Wednesday, February 17, 2010

Dick Cheney: "I Was a Big Supporter of Waterboarding"



Cheney is almost goading the Obama administration.

His daughter has long ran from TV station to TV station demanding that the US commit war crimes, but here Cheney walks right into a TV studio and admits that he personally favoured the war crime of waterboarding.

A crime which the US have already prosecuted people for.

The United States knows quite a bit about waterboarding. The U.S. government -- whether acting alone before domestic courts, commissions and courts-martial or as part of the world community -- has not only condemned the use of water torture but has severely punished those who applied it.

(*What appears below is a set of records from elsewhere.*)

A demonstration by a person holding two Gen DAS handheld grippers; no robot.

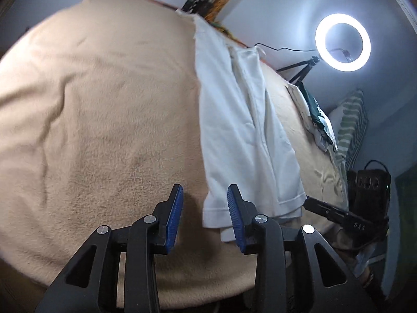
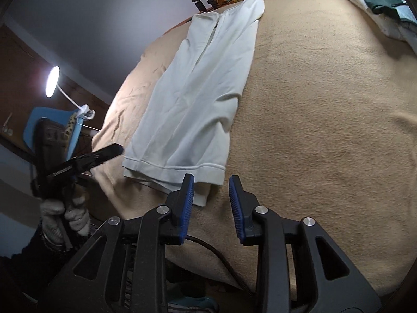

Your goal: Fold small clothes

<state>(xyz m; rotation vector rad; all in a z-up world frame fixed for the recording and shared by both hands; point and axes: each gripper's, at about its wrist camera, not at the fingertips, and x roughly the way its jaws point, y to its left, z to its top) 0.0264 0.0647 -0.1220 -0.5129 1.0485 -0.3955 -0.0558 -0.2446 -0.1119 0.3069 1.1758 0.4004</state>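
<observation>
A white sleeveless top [image 1: 242, 130] lies folded lengthwise in a long strip on the beige blanket [image 1: 104, 104]; it also shows in the right wrist view [image 2: 198, 99], straps at the far end. My left gripper [image 1: 205, 193] is open and empty, just above the hem's near left corner. My right gripper [image 2: 211, 181] is open and empty at the hem's near right corner. The left gripper also shows in the right wrist view [image 2: 104, 154], to the left of the hem. The right gripper's tip shows in the left wrist view [image 1: 325, 208].
A pile of folded clothes [image 2: 378, 2] with a green piece on top lies at the blanket's far right; it also shows in the left wrist view [image 1: 315, 112]. A ring light [image 1: 342, 42] stands beyond the bed. A desk lamp [image 2: 52, 82] and blue chair [image 2: 52, 127] stand at the left.
</observation>
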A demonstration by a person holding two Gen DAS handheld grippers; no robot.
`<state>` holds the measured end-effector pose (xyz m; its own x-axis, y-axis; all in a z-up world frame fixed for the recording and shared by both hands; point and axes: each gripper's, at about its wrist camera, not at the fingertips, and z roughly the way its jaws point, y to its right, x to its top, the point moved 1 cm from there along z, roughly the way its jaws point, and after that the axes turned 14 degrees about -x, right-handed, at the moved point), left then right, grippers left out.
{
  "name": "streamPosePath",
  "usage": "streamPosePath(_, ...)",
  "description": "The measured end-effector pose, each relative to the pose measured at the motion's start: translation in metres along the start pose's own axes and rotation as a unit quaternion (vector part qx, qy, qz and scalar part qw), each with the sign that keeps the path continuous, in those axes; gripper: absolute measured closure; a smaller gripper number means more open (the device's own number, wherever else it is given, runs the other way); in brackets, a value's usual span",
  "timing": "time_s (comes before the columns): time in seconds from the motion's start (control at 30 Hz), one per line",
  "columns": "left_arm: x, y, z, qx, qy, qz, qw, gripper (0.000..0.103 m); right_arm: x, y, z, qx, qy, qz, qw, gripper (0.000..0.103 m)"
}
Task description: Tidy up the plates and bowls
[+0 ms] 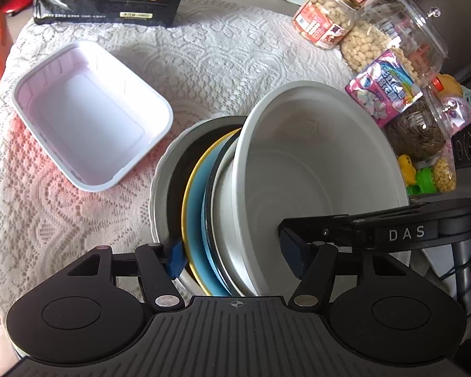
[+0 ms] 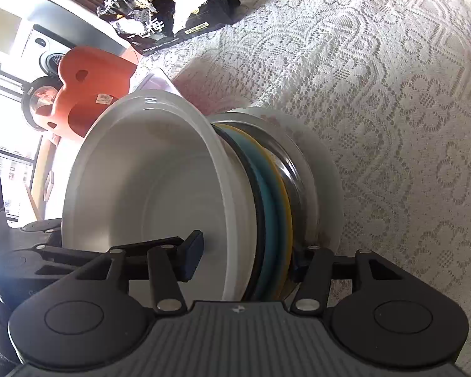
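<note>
Jaws of both grippers, left (image 1: 237, 256) and right (image 2: 246, 259), pinch the stack (image 1: 210, 201); tray (image 1: 91, 114) at ten o'clock; uneven squeeze could slip the bowl (image 2: 147, 182) off.

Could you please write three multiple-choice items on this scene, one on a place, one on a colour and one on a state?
1. Where is the empty white rectangular tray?
A. On the lace tablecloth, left of the dish stack
B. Inside the white bowl
C. On top of the jars

2. What colour is the plate rim next to the blue plate?
A. Red
B. Yellow
C. Green

3. How are the left gripper and right gripper placed?
A. Both away from the dishes
B. Only the left at the stack
C. Both straddling the tilted stack, one finger inside the white bowl

Answers: 1 A, it lies on the cloth; 2 B, a yellow rim shows; 3 C, both views show this.
</note>
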<state>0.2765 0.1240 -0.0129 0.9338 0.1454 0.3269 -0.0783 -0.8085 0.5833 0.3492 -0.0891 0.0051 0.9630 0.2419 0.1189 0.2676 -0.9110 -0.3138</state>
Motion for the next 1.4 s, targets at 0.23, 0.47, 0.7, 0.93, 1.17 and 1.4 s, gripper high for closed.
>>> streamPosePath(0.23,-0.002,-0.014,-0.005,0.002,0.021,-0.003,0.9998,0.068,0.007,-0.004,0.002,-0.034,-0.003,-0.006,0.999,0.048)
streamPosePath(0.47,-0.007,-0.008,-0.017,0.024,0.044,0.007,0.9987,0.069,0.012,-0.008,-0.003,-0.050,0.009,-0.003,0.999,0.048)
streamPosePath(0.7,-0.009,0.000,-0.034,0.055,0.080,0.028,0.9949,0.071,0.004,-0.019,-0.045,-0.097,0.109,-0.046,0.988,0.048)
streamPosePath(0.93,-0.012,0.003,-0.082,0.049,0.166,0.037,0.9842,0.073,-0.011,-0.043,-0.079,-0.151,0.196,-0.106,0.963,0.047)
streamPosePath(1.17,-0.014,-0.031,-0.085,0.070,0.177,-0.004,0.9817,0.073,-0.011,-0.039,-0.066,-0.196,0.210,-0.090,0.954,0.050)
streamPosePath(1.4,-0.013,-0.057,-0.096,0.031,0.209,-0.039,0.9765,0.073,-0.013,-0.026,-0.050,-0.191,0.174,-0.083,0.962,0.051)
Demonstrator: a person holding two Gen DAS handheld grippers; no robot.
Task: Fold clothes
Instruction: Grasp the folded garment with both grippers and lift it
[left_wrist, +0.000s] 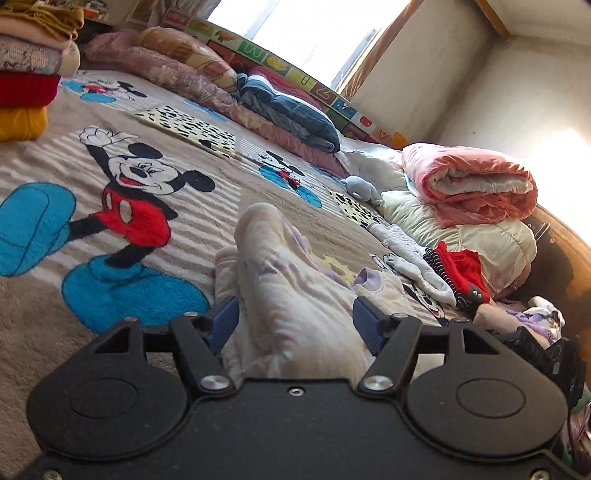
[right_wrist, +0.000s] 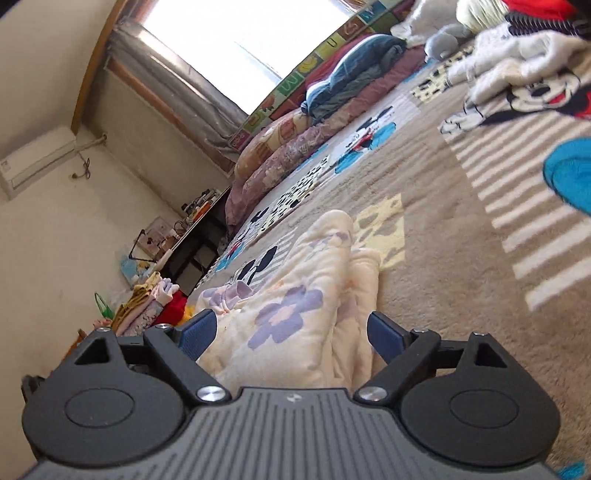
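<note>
Item: cream garment (left_wrist: 291, 295) with pale purple flower print (right_wrist: 284, 317), soft and quilted-looking, bunched in folds. Location: lying on the bed, on a beige blanket (left_wrist: 40, 299) printed with a cartoon mouse in red shorts; a purple-edged cuff (left_wrist: 365, 277) pokes out at one side.

Left gripper (left_wrist: 295, 325): jaws spread, blue pads standing on either side of the garment's raised fold. One pad looks to brush the cloth, the other stands clear of it; no pinch.

Right gripper (right_wrist: 291, 336): jaws spread wide, the garment lying between them, a gap showing beside the right-hand pad. Not pinching.

Nearby on the bed, left wrist view: white fleece garment (left_wrist: 413, 266) just beyond the cream one; red item with a black-and-white striped edge (left_wrist: 458, 269) beside it; small grey plush toy (left_wrist: 360, 188) farther off.

Farther out: rolled pink quilt (left_wrist: 469, 184) resting on a pale yellow pillow (left_wrist: 487, 240); folded blue quilt (left_wrist: 291, 107) and mauve flowered bedding (left_wrist: 177, 70) along the far edge; alphabet play mat (left_wrist: 310, 79) standing against the wall under a bright window (left_wrist: 317, 29).

Corner stack: folded clothes (left_wrist: 29, 70), yellow, red, patterned and mustard layers.

Right wrist view adds: wall air-conditioner (right_wrist: 37, 162), cluttered dark desk (right_wrist: 199, 218).
</note>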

After World War II, we convicted several Japanese soldiers for waterboarding American and Allied prisoners of war.
He's doing this because he knows that the Obama administration will never prosecute him. And, by being so blatant and so public about what he has done, he is making it more likely that future Republican administrations can do the same as he did. They will be able to point back to Cheney's boasting and say: "Dick Cheney made no secret of what he did and he was never prosecuted, so how can you say that this is illegal?"

In courts of law this is known as precedence, and Cheney is being very blunt about establishing his.

UPDATE:

Glenn Greenwald makes the exact same point:
What would stop a future President (or even the current one) from re-authorizing waterboarding and the other Bush/Cheney torture techniques if he decided he wanted to? Given that both the Bush and Obama administrations have succeeded thus far in blocking all judicial adjudications of the legality of these "policies," and given that the torture architects are feted on TV and given major newspaper columns, what impediments exist to prevent their re-implementation?
They are allowed to make these points on national TV as if what we are witnessing are mere policy differences. War crimes are surely not going to be portrayed in such a fashion? And yet, routinely on American TV shows, people like O'Reilly insist that Obama is endangering America because he has said that he will not permit "enhanced interrogation", the present Republican euphemism for torture.

By not prosecuting, Obama is allowing this misperception- that waterboarding is not a crime, it's simply a policy which the Democrats choose not to practice - to take root.

It's a dangerous precedent which Obama is allowing. And it's one which the neo-cons will, in future, exploit.